One duty that makes many parents uncomfortable is sitting down with their kids for “the talk.” No, not that talk. The money talk. Nearly half of “millennial” young adults say they do not get financial advice from their parents, according to a new Fidelity survey.
Money discussions can happen in a variety of ways, from casual conversations to formal family meetings regarding specific situations. And these discussions should address the parents’ financial situation as well as the kids’—a combination of advice about things like budgeting and investing to discussions about the parents’ net worth and estate planning.
1. Keep your advice brief.
It can be difficult for newly independent young adults to acknowledge that they can still learn something from their parents. To break through that reluctance, try to keep your advice from sounding like a lecture. Offer guidance that’s brief and to the point, then follow up by suggesting resources that provide more information.
Try this: You might, for example, point out that credit card debt is expensive and finance charges can pile up quickly. Then send your child a link to an article about managing credit cards wisely, such as this Viewpoints article: “7 steps for using credit cards wisely.”
2. Share your experiences.
Let your kids know what went right—and wrong—in your financial decision making. And be specific. You’ll establish credibility with your kids by owning up to your mistakes and showing them that your advice is based on helping them to avoid those same mistakes.
Try this: Tell your story, then suggest this Viewpoints article: “How to pay off debt—and save too.”
3. Keep your expectations in check.
If you expect your adult child to follow all your advice, you’re going to be disappointed.
Try this: Accept the fact that your child is going to make financial mistakes despite all your best efforts to help him or her avoid them. By showing that you can hear bad news without being judgmental, your child will be much more inclined to share information with you.
4. Set rules when lending money.
When asked, nearly half of millennials have received some kind of financial assistance from their parents at some point since leaving home. Topping the list are cell phone bills, car insurance, and groceries. When it comes to lending money to your children, you may want to have some sort of agreement.
Try this: Let your kids know that giving or lending them money doesn’t entitle you to manage their finances. At the same time, you can and should establish conditions that are appropriate to the type of support you’re providing. For example, if you agree to help out with their college loan payment, they contribute something every pay period to their 401(k). Or, if you offer temporary help with the rent, be clear about exactly how much help you’ll provide and for how long.
5. Discuss investing strategies.
It’s helpful for your kids to hear how you decide where to invest your money. It will help them understand the need to be strategic in their decisions and make choices that are suited to their own time horizon, risk temperament, and financial goals.
Try this: Talk with your kids about basic concepts such as diversification, and show them how you have incorporated these principles into your investment portfolio.
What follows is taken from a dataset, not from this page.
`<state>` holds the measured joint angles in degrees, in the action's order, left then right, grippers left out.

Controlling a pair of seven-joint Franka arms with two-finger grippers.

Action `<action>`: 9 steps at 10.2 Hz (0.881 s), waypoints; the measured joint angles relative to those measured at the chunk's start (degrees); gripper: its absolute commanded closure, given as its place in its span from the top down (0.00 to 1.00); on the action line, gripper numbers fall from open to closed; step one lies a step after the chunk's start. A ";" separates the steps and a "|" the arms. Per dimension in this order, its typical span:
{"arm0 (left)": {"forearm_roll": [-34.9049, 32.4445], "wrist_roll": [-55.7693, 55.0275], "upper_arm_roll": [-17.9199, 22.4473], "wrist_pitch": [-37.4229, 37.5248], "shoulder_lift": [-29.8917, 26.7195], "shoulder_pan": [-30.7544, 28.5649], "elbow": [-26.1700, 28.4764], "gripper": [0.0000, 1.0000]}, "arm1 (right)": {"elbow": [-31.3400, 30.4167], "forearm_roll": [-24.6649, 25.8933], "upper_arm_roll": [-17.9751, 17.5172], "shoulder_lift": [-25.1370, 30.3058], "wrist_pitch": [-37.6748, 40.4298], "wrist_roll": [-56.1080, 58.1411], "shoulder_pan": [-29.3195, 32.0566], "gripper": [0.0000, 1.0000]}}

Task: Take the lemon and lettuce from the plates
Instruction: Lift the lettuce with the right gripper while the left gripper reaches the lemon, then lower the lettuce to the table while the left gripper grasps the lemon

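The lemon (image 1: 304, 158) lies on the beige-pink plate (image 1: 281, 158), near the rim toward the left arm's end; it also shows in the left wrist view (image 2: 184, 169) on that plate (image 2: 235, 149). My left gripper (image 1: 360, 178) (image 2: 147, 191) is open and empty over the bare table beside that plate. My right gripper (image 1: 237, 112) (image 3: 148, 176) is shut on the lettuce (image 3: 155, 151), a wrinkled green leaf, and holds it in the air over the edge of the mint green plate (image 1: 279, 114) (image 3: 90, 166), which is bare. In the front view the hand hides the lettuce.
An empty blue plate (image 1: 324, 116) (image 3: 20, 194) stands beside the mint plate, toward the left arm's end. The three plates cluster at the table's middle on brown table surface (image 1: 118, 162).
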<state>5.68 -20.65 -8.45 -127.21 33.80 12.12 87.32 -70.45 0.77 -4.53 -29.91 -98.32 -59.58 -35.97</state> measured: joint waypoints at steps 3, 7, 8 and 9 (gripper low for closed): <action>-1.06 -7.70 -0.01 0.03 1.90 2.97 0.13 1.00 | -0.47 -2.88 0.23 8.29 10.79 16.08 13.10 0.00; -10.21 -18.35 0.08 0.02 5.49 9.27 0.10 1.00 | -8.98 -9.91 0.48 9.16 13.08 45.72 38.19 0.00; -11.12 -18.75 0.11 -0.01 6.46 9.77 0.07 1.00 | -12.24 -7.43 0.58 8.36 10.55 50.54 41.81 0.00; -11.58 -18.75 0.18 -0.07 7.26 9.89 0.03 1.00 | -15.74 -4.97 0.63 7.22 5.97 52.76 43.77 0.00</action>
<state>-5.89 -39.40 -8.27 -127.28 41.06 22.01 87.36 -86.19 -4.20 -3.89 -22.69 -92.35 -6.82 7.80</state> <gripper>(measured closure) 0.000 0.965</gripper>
Suggest they read the “Fundamentals of Investing.”
6. Set a good example—and let it show.
One of the findings in Fidelity’s survey that parents may find painful to hear is that 41% of Gen Y adults didn’t feel that their parents provided a good example of how to have a successful financial future. Ouch.
Try this: Part of the reason for this finding may be that many parents are reluctant to discuss money topics, so kids simply don’t know what their parents are doing right in managing their money and saving for the future. On the other hand, we could all probably use some reinforcement on the principles of sound financial planning and do a better job of setting an example. So when offering advice to your millennial, you might try adding, “This something that could help me, too, and I’m going to start” saving more, borrowing less, etc.
7. Don’t avoid the inheritance topic.
One reason cited by parents for holding back on discussing their net worth is that they don’t want to inflate their kids’ expectations of an inheritance. It’s a legitimate concern, especially in families with significant wealth. Parents are fearful of creating a disincentive for their children to put forth their best effort in pursuing their own career and financial independence.
Try this: As usual, openness and honesty are the best policy. Tell your children your concern and explain that it isn’t because you doubt their character but because you have been around long enough to see that wealth can be a burden as well as a benefit—and you want to be sure that your family’s money doesn’t hold them back from building their own legacy. Then go ahead and talk.
Why it matters
There are many reasons why discussing financial matters with your adult children is important, but perhaps the most compelling of all is that it will help build trust and increase their comfort level in seeking financial planning advice. In the Fidelity survey, only one in three Generation Y adults said their parents were their most-trusted source of financial advice, and one in four said they don’t trust anyone to provide financial guidance.
Financial conversations aren’t always easy, but they’re a great long-term investment. So try to set aside time once a year for a discussion, perhaps during the holidays when the family is together.